Recidivism And The Criminal Justice System

1686 Words Oct 29th, 2014 7 Pages
Currently there are 2.4 million inmates in state and federal prisons across the United States. (Cullen, 2011) Each year, more than 700,000 individuals are released from state and federal prisons. Statistics indicate that more than two-thirds of state prisoners are rearrested within three years of their release and half are reincarcerated. High rates of recidivism mean more crime, more victims and more pressure on an already overburdened criminal justice system. A topic of much discussion is what happens when the inmates are released back into society? Are they prepared for the “outside” world? Has the institution done enough to prevent recidivism?
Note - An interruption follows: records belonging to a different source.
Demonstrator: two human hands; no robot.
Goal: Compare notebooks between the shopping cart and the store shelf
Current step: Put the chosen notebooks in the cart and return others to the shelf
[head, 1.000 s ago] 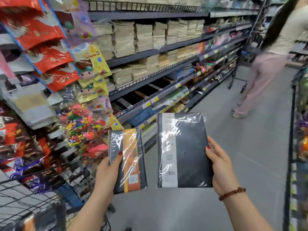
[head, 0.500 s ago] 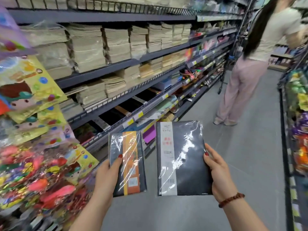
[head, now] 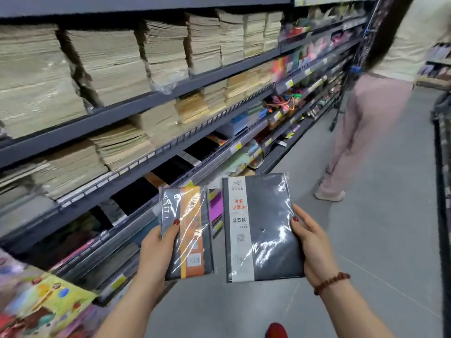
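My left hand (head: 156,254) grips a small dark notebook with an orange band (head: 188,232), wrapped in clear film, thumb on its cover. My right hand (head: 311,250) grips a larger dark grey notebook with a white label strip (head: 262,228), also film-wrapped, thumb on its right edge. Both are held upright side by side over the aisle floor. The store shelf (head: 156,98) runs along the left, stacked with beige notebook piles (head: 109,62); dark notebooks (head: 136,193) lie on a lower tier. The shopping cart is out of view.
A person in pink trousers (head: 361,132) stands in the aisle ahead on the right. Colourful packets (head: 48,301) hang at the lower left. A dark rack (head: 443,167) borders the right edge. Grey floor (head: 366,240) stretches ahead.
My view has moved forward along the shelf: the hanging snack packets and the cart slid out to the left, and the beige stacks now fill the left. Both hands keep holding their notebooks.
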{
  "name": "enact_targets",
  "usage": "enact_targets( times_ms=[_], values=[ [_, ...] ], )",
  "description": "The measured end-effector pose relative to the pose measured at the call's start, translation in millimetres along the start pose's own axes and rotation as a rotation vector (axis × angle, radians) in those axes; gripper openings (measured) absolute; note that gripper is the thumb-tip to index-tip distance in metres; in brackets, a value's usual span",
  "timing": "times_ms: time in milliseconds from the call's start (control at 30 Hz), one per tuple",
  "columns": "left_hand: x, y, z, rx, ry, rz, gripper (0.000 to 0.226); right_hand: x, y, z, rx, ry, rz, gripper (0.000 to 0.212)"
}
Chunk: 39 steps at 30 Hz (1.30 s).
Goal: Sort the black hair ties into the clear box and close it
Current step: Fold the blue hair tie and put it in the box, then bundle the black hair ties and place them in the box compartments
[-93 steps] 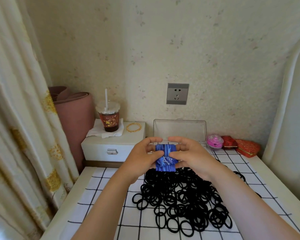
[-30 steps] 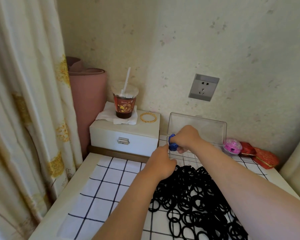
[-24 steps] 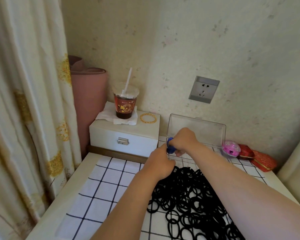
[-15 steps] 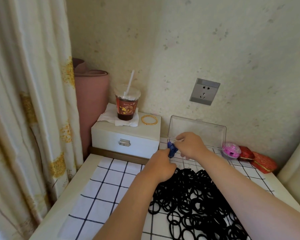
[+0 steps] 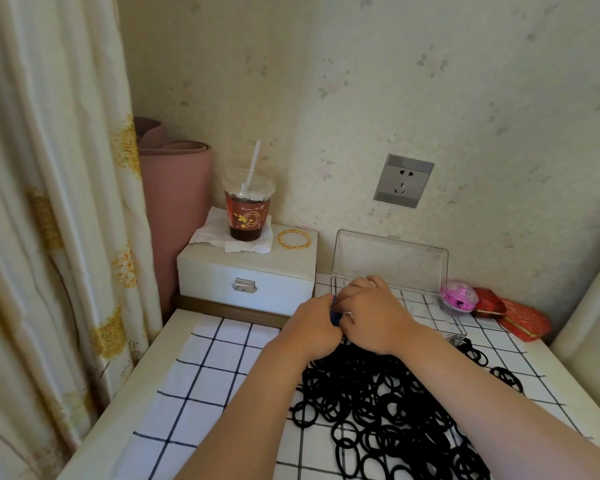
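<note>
Nothing legible from where I stand.
Left of the clear box [image 5: 388, 261], the drink cup [image 5: 248, 216] on the white drawer chest [image 5: 246, 271] wears a red sleeve with a round gold lattice emblem, gold flower marks and a thin line of small print near its top edge, all too fine to make out. Above the clear box, the grey wall socket [image 5: 403, 180] bears no marking I can read.
</note>
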<state>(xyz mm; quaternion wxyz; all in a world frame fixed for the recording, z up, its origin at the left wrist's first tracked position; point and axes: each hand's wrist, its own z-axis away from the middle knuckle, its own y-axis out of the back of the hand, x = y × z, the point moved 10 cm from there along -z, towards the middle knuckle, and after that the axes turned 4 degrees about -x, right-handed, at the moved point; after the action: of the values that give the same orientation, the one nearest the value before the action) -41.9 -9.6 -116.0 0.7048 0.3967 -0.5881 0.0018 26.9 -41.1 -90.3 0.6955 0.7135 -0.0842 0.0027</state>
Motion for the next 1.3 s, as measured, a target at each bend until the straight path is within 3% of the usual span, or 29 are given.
enact_targets(
  times_ms=[67, 367, 567, 767, 967, 1067, 1200, 1300],
  values=[
    [-2, 0, 0, -0.005, 0.003, 0.001, 0.034, -4, -4, -3, -0.026, 0.031, 0.008, 0.06],
    [-1, 2, 1, 0.003, 0.007, -0.027, 0.035, -3, 1, 1, -0.049, 0.02, -0.084, 0.035],
    [13, 15, 15, 0.097, -0.022, -0.18, 0.048, 29, 43, 36, 0.288, -0.08, -0.451, 0.036],
    [32, -1, 33, 0.035, -0.099, -0.351, 0.023, 24, 22, 82, -0.006, -0.147, -0.506, 0.035],
    [36, -21, 47, -0.141, -0.137, -0.434, 0.017, 27, 5, 92, -0.052, -0.179, -0.368, 0.036],
    [23, -38, 51, -0.278, -0.095, -0.497, 0.031, 17, -8, 90, -0.162, -0.139, -0.366, 0.046],
    [17, -41, 46, -0.231, -0.096, -0.567, 0.026, 2, -24, 86, -0.303, -0.064, -0.243, 0.054],
    [17, -36, 41, -0.193, -0.082, -0.613, 0.032, 2, -28, 81, -0.238, -0.075, -0.202, 0.048]
  ],
)
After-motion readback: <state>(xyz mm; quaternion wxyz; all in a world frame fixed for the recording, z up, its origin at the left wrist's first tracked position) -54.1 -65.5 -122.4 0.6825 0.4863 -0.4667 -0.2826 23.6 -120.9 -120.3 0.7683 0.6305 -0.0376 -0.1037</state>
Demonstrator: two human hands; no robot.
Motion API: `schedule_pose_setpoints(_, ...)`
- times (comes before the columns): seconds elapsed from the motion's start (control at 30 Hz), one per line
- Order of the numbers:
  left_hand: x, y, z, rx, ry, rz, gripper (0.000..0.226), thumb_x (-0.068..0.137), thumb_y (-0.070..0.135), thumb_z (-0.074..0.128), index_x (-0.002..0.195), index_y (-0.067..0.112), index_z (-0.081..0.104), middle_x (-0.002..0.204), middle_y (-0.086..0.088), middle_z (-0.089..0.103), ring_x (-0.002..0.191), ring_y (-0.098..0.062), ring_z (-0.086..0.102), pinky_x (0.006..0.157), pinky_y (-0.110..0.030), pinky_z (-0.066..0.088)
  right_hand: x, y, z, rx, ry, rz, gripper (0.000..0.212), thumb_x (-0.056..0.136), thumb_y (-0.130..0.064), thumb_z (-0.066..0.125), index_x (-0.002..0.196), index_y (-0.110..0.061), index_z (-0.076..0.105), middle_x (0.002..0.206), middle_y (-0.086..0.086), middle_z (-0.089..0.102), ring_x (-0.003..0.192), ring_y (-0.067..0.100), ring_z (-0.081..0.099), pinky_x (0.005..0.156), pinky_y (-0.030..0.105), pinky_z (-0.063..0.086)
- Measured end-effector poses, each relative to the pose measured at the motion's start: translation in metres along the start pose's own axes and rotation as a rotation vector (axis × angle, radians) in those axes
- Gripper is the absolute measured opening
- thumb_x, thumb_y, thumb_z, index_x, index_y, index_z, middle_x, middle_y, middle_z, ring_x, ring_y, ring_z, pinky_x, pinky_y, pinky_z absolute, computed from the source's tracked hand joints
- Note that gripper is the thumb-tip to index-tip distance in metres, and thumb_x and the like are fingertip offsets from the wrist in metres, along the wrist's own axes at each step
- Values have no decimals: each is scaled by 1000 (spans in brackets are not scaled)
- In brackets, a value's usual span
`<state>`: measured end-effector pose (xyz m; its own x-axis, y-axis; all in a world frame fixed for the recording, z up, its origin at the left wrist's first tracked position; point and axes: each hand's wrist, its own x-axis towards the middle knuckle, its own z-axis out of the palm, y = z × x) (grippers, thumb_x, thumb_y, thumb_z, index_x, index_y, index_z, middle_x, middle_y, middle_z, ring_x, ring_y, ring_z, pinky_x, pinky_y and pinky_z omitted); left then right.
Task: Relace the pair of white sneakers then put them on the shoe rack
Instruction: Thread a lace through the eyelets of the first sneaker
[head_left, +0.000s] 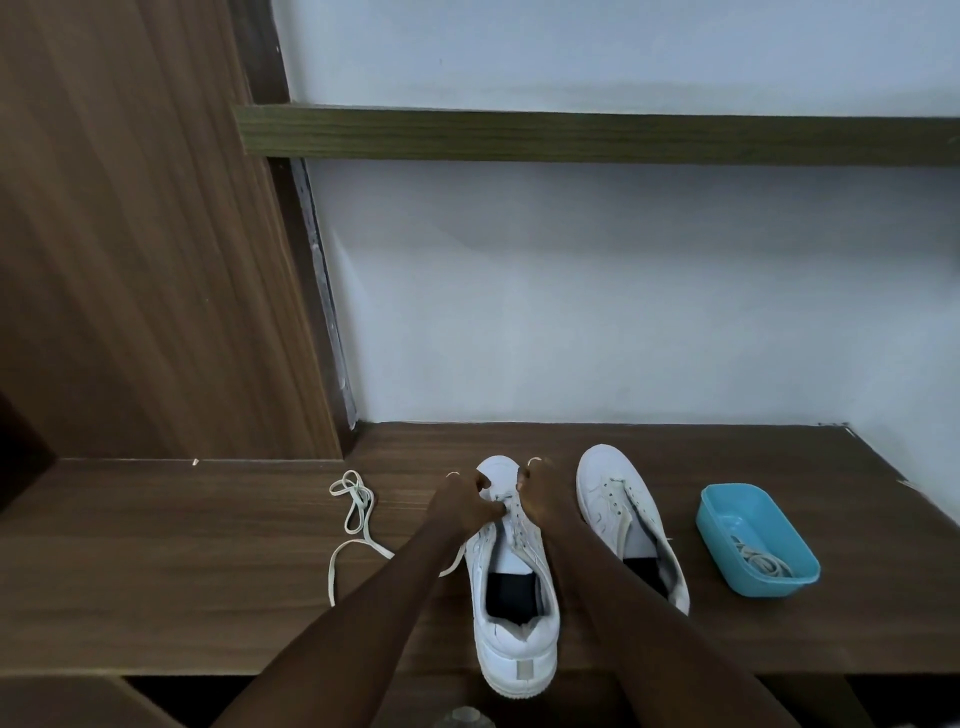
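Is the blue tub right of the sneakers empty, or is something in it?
Not empty. A coiled pale lace lies inside the blue tub, toward its near end; its far end shows bare blue bottom.

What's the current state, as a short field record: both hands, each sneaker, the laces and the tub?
left hand: pinches the cream flat shoelace at the front eyelets of the nearer white leather sneaker
right hand: fingers curled at that sneaker's right eyelet row; hold unclear
shoelace tail: trails left in loops on the brown wooden surface
other white sneaker: unlaced, to the right
blue plastic tub: far right, second lace inside
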<state>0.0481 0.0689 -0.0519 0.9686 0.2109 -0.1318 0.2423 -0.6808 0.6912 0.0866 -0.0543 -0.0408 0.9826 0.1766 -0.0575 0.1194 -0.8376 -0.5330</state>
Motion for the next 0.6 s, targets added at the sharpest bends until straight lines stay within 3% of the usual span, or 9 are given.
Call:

It can be said that prison based education is a means of rehabilitating and re-direction. If someone is released with only the same knowledge, skills, and abilities they entered prison with, then they are likely to become involved in the same activities as prior to being incarcerated. This action is known in the criminal justice community as recidivism. Recidivism is a tendency to relapse into a previous condition or mode of behavior. (Merriam-Webster, 2014) Recidivism is the largest concern for prison system professionals. The goal of most prisons is to rehabilitate the offender, not to punish per say. If the inmate is to return to free society, prison officials need to attempt to reduce or eliminate the possibility of committing criminal offenses upon release. Currently prisons provide various forms of education to…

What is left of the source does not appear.